La falacia de los rescates

Tanto en los países como en las entidades financieras, el rescate se ha mostrado estéril, por lo que lo mejor hubiera sido dejar quebrar la nación o la institución, que nada habría pasado

Hasta no hace mucho, rescate se identificaba con el desembolso a realizar para redimir al cautivo. Rescate es la suma exigida por el secuestrador para liberar al secuestrado. En la época en que hasta los delincuentes tenían palabra, la eficacia del rescate era máxima. Serían doblones o quizá intercambio del cautivo por quien se entregaba voluntariamente a cautividad. Algunas órdenes religiosas tienen larga historia entregándose sus miembros a cambio de cautivos; estoy pensando en la Orden de la Merced.

El rescate, hoy, es algo diferente. De momento no está en juego la libertad de nadie, ni en el horizonte aparece el secuestrador dispuesto a la captura de quien se ponga a tiro. Eso sí, rescatar hoy también supone entregar dinero a alguien –administrador torpe y quizá fraudulento–, para que siga administrando su cuantía. Hasta ahora, eficacia, ninguna.

Los rescates pagados por las instancias europeas e internacionales a Grecia, lejos de solucionar, han acentuado los problemas preexistentes. Igual final han tenido los rescates de entidades financieras que, sin saber cómo, se han volatilizado sin aliviar su enfermedad.
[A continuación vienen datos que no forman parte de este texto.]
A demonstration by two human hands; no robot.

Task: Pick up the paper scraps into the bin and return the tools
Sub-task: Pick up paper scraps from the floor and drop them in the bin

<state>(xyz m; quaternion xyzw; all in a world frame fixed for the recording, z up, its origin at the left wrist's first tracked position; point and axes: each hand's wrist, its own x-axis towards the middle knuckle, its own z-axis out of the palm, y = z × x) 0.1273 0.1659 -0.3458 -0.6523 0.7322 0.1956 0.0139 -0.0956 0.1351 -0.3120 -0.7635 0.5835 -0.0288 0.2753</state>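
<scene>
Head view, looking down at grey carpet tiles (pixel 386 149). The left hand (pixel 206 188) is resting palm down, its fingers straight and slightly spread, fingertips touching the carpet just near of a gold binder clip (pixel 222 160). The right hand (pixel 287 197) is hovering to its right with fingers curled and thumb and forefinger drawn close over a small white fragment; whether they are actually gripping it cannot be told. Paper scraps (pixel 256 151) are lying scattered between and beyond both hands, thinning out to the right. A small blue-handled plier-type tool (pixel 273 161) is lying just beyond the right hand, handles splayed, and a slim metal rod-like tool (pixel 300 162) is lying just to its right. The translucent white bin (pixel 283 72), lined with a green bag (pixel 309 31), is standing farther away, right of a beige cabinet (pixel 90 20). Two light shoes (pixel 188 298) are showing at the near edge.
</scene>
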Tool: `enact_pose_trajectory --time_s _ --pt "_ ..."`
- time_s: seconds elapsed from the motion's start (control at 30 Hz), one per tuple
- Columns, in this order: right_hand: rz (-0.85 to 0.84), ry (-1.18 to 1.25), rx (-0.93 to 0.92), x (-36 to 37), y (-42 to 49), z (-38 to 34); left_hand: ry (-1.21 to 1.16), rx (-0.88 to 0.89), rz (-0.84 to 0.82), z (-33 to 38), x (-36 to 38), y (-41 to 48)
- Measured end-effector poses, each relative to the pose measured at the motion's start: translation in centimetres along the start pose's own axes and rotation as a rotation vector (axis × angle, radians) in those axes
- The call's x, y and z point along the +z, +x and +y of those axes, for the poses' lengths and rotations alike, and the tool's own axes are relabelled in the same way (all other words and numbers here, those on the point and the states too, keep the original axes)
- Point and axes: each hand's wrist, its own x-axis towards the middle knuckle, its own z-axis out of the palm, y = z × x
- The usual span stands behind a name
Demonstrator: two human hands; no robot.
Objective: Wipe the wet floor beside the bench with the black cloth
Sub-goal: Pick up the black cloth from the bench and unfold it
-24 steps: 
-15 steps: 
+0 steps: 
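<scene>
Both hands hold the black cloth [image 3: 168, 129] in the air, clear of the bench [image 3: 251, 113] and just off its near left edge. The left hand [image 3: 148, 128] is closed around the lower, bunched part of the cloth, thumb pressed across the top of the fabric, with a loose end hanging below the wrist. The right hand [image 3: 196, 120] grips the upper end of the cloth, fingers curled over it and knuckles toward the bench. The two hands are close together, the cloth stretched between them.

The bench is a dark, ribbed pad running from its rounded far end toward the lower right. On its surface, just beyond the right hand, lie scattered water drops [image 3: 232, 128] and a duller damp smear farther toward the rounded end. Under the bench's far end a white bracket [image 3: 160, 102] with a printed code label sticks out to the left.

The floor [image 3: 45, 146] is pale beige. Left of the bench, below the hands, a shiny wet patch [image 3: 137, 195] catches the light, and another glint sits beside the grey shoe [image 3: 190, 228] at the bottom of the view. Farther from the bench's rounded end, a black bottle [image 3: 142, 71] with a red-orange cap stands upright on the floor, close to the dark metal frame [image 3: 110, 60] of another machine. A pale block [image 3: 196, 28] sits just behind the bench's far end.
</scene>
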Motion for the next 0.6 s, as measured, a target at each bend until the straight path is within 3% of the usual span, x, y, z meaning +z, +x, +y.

Tanto en los países como en las entidades financieras, el rescate se ha mostrado estéril, por lo que lo mejor hubiera sido dejar quebrar la nación o la institución, que nada habría pasado y, además, no seguirían ufanos los causantes de tales estragos.

Al ministro de Hacienda se le ha ocurrido una fórmula sencilla: no rescatar a quien no sabe administrar, sino entregar el importe del rescate a los acreedores del llamado a ser rescatado –fundamentalmente Comunidades Autónomas–. Los proveedores de bienes y servicios de éstas, iniciaron hace ya tiempo un goteo de cierres empresariales, consecuencia del impago de las Administraciones. El cierre es la única alternativa cuando el capital circulante de las empresas equivale a las facturas impagadas.

Así, si el dinero para rescatar se le entrega directamente al acreedor, cumplimos varios objetivos: no perdemos el dinero entregándolo a gestores pródigos; colaboramos a la eficacia de un derecho indiscutible, cual es que el acreedor sea pagado bien por el deudor o por alguien en su nombre; y finalmente, evitamos el cierre empresarial con el despido de sus trabajadores que engrosarían las cifras del desempleo.

Que para eso se forme un consorcio de bancos privados, con presencia del ICO, como mediadores financieros, no me merece objeción alguna. Ahora bien, que cuando un acreedor lleva dos años sin cobrar sus créditos, se le pida que haga una quita, reduciendo voluntariamente su cuantía, me parece demasiado; más aún porque, en buen y justo criterio, al principal de crédito deberían añadirse los intereses devengados por el período de demora en el pago. Las quitas son propias de los concursos y, si es el caso, dígase.

Que la necesidad de cobrar y evitar el cierre empresarial le lleven al empresario acreedor a aceptar tales condiciones, es un acto de voluntad semejante al de Alemania suscribiendo el Tratado de Versalles: una voluntad forzada.